American artist (1947–2017)

Stephen Knapp (October 15, 1947 – November 24, 2017) was an American artist best known for his use of the medium of lightpainting. A native of Worcester, Massachusetts, he gained an international reputation for large-scale works of art held in museums, public, corporate, and private collections, which are executed in media as diverse as light, kiln-formed glass, metal, stone, mosaic, and ceramic.

Knapp wrote and lectured on architectural art glass, the collaborative process, and the integration of art and architecture. His work has appeared in many publications including Art and Antiques, Architectural Record, ARTnews, Ceramics Monthly, The Chicago Sun Times, Honoho Geijutsu, Identity, Interior Design, Interiors, The New York Times, Nikkei Architecture, Progressive Architecture, Sculpture (magazine), and 90+10.

==Life and work==
Stephen Knapp graduated from Worcester Academy in 1965 and received his B.A. from Hamilton College in 1969. For nearly a decade after graduating from college, he worked as a fine art photographer, selling his work to corporate and private collectors in the United States and abroad. During this early stage in his career, Knapp worked closely with Polaroid Corporation on their 20x24 camera, creating large scale instant photographs.
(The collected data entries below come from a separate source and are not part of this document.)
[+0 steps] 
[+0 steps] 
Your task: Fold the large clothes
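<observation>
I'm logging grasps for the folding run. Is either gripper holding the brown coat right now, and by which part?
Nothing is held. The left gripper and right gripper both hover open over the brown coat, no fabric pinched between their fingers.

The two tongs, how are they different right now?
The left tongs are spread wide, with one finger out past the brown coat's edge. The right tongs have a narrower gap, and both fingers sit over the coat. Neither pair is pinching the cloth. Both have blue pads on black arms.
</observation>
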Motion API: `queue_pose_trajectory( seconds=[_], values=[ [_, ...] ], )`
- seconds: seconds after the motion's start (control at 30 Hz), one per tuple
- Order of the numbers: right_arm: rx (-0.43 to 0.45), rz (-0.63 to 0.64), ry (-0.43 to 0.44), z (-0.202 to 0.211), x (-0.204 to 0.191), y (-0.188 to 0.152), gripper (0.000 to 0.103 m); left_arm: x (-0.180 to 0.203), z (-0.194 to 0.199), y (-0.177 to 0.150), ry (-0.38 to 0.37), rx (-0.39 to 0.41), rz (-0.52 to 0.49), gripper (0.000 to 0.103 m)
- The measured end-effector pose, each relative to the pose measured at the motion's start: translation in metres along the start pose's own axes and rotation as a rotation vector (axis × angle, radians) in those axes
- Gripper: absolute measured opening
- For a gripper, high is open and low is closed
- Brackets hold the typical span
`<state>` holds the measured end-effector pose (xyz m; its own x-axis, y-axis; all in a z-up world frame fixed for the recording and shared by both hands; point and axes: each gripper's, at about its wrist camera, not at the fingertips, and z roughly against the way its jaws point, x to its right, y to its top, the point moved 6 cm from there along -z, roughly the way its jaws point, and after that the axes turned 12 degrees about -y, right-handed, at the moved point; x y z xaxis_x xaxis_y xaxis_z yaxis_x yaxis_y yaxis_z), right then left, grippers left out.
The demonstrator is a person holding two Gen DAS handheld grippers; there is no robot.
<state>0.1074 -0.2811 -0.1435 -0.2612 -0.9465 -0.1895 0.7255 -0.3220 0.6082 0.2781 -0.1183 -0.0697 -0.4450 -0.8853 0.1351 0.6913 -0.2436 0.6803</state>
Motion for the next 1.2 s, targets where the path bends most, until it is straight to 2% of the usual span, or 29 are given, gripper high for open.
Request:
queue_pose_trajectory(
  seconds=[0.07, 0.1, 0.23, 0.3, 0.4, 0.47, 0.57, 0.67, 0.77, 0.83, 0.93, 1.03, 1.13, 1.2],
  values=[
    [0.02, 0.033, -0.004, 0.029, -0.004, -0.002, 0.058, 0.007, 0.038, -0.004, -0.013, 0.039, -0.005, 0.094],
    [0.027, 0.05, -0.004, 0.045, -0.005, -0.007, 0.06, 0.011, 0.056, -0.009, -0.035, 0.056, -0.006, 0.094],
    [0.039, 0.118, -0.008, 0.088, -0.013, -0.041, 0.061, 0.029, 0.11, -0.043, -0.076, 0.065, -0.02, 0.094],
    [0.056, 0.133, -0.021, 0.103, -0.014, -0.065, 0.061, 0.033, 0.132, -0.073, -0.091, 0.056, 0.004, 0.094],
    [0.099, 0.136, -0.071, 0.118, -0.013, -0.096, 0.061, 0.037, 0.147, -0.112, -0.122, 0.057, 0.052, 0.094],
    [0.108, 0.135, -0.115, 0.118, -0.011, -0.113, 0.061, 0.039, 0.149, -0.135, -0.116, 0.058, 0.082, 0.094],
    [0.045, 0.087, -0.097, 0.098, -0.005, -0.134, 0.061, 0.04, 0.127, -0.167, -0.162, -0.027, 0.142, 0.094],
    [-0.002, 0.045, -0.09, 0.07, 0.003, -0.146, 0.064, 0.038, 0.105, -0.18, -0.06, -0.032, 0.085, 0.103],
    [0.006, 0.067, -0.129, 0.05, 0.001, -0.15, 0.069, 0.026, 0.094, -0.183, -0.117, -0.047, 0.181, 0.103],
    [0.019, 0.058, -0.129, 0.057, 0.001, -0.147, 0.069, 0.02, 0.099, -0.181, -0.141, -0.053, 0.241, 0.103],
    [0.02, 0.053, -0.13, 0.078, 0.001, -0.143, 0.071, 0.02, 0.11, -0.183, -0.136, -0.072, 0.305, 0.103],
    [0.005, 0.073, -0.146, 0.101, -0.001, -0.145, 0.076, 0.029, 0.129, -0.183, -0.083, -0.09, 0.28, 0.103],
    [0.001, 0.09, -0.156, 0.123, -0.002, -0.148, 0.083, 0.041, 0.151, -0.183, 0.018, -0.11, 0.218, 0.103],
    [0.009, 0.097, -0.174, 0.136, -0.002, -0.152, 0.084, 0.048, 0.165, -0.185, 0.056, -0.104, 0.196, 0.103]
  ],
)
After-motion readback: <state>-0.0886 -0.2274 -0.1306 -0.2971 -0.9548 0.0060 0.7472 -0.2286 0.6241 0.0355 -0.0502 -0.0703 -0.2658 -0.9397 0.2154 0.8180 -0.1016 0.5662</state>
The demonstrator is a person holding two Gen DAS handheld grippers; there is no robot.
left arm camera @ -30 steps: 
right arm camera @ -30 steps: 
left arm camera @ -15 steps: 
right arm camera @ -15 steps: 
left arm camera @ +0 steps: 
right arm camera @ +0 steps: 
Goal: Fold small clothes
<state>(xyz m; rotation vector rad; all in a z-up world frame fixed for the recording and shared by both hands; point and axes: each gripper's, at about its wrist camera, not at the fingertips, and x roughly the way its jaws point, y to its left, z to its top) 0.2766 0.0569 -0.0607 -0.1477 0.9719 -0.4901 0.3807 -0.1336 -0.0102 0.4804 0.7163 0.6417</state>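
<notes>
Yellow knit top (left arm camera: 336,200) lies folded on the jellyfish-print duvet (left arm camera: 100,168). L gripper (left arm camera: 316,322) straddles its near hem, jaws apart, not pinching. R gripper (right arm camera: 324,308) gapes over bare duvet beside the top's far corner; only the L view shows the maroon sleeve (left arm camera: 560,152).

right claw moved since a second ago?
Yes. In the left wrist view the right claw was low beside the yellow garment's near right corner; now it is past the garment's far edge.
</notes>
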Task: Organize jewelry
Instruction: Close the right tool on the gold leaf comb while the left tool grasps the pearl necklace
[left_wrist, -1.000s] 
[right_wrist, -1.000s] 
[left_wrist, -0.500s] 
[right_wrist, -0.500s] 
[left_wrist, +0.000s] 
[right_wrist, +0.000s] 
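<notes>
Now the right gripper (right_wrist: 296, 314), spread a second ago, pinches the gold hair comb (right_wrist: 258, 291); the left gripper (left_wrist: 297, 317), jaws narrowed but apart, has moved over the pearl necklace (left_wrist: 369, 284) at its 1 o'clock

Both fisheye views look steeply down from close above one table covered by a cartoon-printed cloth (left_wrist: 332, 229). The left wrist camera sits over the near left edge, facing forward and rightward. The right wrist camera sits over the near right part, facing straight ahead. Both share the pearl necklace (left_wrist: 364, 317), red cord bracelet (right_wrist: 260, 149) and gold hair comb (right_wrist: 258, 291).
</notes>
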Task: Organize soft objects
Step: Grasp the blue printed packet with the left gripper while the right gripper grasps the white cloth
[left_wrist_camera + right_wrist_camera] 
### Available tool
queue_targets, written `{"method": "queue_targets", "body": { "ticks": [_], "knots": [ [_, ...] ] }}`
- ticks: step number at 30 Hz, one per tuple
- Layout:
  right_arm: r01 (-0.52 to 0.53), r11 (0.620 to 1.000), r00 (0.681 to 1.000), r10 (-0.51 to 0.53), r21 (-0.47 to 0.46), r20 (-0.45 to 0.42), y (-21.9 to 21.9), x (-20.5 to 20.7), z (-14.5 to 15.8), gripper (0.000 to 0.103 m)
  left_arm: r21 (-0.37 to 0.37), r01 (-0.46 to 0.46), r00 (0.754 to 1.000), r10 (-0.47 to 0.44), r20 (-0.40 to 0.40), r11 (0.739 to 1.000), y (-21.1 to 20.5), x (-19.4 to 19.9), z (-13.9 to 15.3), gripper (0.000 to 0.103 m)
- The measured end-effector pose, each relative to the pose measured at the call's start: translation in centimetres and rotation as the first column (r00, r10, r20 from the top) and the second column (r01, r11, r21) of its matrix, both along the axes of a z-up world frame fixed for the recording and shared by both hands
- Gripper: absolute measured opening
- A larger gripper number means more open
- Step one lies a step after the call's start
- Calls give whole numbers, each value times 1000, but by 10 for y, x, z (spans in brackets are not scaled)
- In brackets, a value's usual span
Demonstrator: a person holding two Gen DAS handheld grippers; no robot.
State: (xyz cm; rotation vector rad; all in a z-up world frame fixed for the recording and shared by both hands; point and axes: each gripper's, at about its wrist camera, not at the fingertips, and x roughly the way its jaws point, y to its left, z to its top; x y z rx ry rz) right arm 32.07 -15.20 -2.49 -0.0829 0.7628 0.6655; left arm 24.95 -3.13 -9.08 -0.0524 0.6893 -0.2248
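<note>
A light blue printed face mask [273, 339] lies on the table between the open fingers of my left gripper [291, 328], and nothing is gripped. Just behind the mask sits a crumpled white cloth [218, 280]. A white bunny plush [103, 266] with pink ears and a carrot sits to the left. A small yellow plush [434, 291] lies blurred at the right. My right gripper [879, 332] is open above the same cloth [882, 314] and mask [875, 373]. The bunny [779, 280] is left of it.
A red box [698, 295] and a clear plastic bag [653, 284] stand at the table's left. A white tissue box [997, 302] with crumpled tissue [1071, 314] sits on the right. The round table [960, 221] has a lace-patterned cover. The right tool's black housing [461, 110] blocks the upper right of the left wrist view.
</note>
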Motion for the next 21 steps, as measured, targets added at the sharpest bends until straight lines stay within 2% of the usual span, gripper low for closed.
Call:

Soon enough, though, photography seemed insufficient. Knapp began to look more closely at permanent materials. Various types of ceramic, mosaic, metal, stone, and glass filled his studio as he developed the innovations for which he is known today—combining mediums and processing techniques and working craftsmen, fabricators, and manufacturers from around the world on an increasingly grand scale.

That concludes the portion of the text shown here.